• [DESCRIPTION OF THE TASK] In the entries below, find the line with "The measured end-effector" and the line with "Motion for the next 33". Return those two lines and all lines between them, exactly.

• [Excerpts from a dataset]
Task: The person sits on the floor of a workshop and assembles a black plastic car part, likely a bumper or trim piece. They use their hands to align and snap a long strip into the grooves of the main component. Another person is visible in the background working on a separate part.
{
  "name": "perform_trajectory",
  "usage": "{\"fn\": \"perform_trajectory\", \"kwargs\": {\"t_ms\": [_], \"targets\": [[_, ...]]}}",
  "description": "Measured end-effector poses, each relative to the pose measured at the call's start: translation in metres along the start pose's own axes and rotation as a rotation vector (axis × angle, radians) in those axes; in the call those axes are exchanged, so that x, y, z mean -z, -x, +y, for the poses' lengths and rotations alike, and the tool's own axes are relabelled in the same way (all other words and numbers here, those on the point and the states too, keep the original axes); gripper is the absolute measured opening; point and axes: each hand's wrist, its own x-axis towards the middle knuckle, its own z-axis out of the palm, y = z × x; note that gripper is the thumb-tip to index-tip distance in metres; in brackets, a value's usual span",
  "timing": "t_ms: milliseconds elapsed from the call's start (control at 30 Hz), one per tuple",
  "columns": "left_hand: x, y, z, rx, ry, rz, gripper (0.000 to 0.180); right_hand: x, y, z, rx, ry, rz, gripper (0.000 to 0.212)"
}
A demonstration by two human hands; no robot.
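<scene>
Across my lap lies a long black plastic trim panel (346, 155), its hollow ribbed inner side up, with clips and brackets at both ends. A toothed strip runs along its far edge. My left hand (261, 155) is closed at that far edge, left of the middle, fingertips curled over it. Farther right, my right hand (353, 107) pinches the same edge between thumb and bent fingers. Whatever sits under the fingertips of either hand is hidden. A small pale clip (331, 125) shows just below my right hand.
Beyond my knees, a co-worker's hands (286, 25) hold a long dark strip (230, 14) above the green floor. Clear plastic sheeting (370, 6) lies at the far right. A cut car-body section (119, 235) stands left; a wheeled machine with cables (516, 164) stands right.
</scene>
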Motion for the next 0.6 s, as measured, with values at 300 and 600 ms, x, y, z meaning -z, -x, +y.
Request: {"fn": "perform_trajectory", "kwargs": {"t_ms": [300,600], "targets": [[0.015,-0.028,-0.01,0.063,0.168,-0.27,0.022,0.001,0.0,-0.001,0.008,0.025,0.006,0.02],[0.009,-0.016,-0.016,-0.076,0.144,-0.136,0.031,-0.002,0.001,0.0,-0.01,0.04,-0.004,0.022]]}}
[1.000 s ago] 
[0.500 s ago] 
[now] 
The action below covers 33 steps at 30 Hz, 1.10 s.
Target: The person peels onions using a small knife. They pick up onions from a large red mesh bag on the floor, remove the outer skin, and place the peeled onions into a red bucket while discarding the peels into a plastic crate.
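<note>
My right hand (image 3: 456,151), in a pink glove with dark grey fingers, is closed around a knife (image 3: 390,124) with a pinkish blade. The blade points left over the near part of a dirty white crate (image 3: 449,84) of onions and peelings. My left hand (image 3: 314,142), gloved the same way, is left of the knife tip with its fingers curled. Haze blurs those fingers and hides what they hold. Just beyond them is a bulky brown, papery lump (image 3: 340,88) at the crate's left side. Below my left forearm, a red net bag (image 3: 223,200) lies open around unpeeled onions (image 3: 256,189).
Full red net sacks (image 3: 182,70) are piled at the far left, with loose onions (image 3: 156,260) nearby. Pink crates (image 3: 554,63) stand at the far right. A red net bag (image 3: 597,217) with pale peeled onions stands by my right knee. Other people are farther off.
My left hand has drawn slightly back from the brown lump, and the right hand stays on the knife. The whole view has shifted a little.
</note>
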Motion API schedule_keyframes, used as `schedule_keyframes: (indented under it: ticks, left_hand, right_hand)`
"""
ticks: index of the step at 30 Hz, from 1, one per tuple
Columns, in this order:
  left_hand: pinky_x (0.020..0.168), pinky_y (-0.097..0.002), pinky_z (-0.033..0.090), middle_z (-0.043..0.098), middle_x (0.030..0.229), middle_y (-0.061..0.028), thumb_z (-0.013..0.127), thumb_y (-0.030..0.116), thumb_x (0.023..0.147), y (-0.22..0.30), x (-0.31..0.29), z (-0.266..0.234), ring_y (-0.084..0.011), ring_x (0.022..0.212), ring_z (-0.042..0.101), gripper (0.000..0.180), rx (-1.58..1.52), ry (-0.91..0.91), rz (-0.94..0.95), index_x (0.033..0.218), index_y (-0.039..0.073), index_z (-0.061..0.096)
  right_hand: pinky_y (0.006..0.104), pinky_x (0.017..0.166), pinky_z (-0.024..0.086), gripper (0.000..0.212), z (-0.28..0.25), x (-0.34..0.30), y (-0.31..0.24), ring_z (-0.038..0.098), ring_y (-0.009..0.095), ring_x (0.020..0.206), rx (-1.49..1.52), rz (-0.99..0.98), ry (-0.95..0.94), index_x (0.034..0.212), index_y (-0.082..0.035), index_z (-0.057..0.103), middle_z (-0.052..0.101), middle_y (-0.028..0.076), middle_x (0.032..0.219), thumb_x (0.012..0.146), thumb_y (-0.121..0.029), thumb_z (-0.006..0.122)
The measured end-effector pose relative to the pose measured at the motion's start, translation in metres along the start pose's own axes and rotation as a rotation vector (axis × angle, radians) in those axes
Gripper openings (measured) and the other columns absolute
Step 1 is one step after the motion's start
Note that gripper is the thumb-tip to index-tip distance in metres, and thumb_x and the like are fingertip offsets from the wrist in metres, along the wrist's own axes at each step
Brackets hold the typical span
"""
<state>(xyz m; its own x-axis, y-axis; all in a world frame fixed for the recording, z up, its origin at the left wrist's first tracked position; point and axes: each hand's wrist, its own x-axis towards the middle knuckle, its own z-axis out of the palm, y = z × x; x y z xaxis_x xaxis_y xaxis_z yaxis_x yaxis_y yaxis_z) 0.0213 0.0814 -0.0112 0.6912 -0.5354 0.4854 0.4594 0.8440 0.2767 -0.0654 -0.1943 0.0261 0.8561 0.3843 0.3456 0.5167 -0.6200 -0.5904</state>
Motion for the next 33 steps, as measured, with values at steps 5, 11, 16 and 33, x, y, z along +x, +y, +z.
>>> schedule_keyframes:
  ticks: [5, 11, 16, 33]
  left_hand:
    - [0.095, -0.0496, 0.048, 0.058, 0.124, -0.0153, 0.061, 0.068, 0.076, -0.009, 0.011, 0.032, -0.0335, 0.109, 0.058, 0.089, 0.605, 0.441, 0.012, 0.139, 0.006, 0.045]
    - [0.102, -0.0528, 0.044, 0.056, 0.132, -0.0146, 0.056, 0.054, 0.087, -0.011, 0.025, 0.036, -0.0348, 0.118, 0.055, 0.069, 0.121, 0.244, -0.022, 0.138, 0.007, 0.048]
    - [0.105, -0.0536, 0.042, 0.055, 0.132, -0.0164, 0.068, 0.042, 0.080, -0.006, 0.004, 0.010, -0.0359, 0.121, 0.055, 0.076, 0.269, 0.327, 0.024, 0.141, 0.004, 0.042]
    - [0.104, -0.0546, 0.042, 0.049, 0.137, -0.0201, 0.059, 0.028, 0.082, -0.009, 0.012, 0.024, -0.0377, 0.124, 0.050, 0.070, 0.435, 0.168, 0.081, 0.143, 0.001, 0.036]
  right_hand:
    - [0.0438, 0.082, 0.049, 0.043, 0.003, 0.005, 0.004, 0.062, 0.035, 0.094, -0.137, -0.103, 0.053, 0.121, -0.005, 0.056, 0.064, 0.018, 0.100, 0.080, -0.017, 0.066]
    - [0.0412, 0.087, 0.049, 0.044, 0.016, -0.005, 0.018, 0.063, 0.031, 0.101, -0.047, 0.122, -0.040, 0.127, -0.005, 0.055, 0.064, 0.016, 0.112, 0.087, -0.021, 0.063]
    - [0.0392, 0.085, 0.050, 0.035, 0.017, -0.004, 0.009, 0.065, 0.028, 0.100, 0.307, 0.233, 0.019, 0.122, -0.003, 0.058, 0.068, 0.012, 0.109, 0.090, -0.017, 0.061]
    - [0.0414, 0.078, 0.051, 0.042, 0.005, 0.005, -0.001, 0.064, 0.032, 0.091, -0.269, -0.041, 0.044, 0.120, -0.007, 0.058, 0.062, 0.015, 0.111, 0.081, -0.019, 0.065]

• [EXPECTED ANSWER]
The measured end-effector pose relative to the pose measured at the motion's start, translation in metres along the start pose's own axes and rotation as a rotation vector (axis × angle, radians) in those axes
Gripper openings (measured) and the other columns absolute
Step 1 is one step after the motion's start
Note that gripper is the thumb-tip to index-tip distance in metres, and thumb_x and the like are fingertip offsets from the wrist in metres, along the wrist's own axes at each step
Brackets hold the typical span
"""
<state>(xyz m; its own x-axis, y-axis; all in a world frame fixed for the recording, z up, its origin at the left wrist's first tracked position; point and axes: each hand's wrist, its own x-axis towards the middle knuckle, its own z-axis out of the palm, y = z × x; x y z xaxis_x xaxis_y xaxis_z yaxis_x yaxis_y yaxis_z) 0.0213 0.0814 -0.0112 0.6912 -0.5354 0.4854 0.4594 0.8440 0.2767 -0.0654 -0.1943 0.0261 0.8561 0.3843 0.3456 0.5167 -0.6200 -0.5904</state>
Motion for the next 33 steps, as measured, with values at steps 5, 11, 16 and 33, x, y, z along +x, +y, +z.

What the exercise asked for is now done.